Instructions to follow —
Write down the whole listing below again without changing a word.
━━━━━━━━
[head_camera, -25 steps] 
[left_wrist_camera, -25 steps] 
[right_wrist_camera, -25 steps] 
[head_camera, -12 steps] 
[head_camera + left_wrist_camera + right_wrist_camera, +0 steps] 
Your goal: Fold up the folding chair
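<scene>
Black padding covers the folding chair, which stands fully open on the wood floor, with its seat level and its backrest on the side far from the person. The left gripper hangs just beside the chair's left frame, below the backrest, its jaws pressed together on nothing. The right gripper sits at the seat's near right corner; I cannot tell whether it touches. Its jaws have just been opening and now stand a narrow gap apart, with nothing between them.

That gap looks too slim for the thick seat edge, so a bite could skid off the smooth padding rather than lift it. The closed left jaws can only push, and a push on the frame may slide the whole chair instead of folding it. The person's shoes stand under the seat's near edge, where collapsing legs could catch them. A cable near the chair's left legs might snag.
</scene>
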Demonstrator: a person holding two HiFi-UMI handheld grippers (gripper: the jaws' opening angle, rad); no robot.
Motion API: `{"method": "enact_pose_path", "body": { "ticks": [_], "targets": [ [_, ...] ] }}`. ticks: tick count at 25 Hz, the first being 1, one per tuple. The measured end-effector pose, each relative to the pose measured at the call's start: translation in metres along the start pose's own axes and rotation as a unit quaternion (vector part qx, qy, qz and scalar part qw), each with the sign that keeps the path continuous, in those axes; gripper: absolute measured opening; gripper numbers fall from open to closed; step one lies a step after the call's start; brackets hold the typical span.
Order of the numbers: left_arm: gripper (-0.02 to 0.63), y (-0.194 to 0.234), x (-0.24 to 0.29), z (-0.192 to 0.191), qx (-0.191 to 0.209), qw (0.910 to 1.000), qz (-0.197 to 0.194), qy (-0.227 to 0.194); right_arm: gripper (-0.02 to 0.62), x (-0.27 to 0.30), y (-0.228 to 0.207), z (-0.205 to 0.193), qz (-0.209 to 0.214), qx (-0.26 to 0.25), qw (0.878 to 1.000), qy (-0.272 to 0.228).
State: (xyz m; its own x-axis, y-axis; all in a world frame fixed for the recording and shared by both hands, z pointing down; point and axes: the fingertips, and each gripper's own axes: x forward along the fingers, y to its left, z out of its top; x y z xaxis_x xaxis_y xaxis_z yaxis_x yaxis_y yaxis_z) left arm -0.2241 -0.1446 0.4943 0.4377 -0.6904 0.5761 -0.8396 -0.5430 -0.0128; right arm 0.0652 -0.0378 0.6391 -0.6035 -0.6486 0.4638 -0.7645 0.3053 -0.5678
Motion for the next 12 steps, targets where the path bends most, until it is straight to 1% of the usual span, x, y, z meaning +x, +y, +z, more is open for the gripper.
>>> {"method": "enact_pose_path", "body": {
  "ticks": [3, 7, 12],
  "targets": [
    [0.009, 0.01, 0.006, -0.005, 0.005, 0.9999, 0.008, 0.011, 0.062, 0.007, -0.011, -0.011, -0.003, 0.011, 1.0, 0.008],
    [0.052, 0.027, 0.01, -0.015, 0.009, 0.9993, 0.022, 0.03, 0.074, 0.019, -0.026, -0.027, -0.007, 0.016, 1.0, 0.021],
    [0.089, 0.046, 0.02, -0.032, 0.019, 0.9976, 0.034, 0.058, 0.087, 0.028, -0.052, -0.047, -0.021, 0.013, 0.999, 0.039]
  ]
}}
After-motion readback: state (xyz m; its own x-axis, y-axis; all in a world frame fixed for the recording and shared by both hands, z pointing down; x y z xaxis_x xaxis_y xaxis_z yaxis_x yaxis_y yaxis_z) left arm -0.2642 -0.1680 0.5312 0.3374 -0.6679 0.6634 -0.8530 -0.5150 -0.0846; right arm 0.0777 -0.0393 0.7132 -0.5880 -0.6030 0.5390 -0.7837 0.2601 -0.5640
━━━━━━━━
Task response —
[head_camera, -25 steps] 
[left_wrist_camera, -25 steps] 
[right_wrist_camera, -25 steps] 
[head_camera, -12 steps] 
[head_camera + left_wrist_camera + right_wrist_camera, +0 steps] 
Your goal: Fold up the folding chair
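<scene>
Black padding covers the folding chair, which stands fully open on the wood floor, with its seat level and its backrest on the side far from the person. The left gripper hangs just beside the chair's left frame, below the backrest, its jaws pressed together on nothing. The right gripper sits at the seat's near right corner; I cannot tell whether it touches. Its jaws have just been opening and now stand a narrow gap apart, with nothing between them.

That gap looks too slim for the thick seat edge, so a bite could skid off the smooth padding rather than lift it. The closed left jaws can only push, and a push on the frame may slide the whole chair instead of folding it. The person's shoes stand under the seat's near edge, where collapsing legs could catch them. A cable near the chair's left legs might snag.
</scene>
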Demonstrator: a person holding two HiFi-UMI handheld grippers (gripper: the jaws' opening angle, rad); no robot.
Motion API: `{"method": "enact_pose_path", "body": { "ticks": [_], "targets": [ [_, ...] ] }}`. ticks: tick count at 25 Hz, the first being 1, one per tuple. The measured end-effector pose, each relative to the pose measured at the call's start: translation in metres along the start pose's own axes and rotation as a unit quaternion (vector part qx, qy, qz and scalar part qw), each with the sign that keeps the path continuous, in those axes; gripper: absolute measured opening; gripper numbers fall from open to closed; step one lies a step after the call's start; brackets hold the typical span.
Order of the numbers: left_arm: gripper (-0.02 to 0.63), y (-0.194 to 0.234), x (-0.24 to 0.29), z (-0.192 to 0.191), qx (-0.191 to 0.209), qw (0.910 to 1.000), qz (-0.197 to 0.194), qy (-0.227 to 0.194); right_arm: gripper (-0.02 to 0.62), x (-0.27 to 0.30), y (-0.228 to 0.207), z (-0.205 to 0.193), qz (-0.209 to 0.214), qx (-0.26 to 0.25), qw (0.878 to 1.000), qy (-0.272 to 0.228).
State: (xyz m; its own x-axis, y-axis; all in a world frame fixed for the recording and shared by both hands, z pointing down; point and axes: the fingertips, and each gripper's own axes: x forward along the fingers, y to its left, z out of its top; x y z xaxis_x xaxis_y xaxis_z yaxis_x yaxis_y yaxis_z) left arm -0.2241 -0.1446 0.4943 0.4377 -0.6904 0.5761 -0.8396 -0.5430 -0.0128; right arm 0.0652 -0.0378 0.6391 -0.6035 -0.6486 0.4638 -0.7645 0.3053 -0.5678
Motion for the next 12 steps, targets where the path bends most, until it is straight to 1% of the usual span, x, y, z meaning +x, +y, +z, more is open for the gripper.
>>> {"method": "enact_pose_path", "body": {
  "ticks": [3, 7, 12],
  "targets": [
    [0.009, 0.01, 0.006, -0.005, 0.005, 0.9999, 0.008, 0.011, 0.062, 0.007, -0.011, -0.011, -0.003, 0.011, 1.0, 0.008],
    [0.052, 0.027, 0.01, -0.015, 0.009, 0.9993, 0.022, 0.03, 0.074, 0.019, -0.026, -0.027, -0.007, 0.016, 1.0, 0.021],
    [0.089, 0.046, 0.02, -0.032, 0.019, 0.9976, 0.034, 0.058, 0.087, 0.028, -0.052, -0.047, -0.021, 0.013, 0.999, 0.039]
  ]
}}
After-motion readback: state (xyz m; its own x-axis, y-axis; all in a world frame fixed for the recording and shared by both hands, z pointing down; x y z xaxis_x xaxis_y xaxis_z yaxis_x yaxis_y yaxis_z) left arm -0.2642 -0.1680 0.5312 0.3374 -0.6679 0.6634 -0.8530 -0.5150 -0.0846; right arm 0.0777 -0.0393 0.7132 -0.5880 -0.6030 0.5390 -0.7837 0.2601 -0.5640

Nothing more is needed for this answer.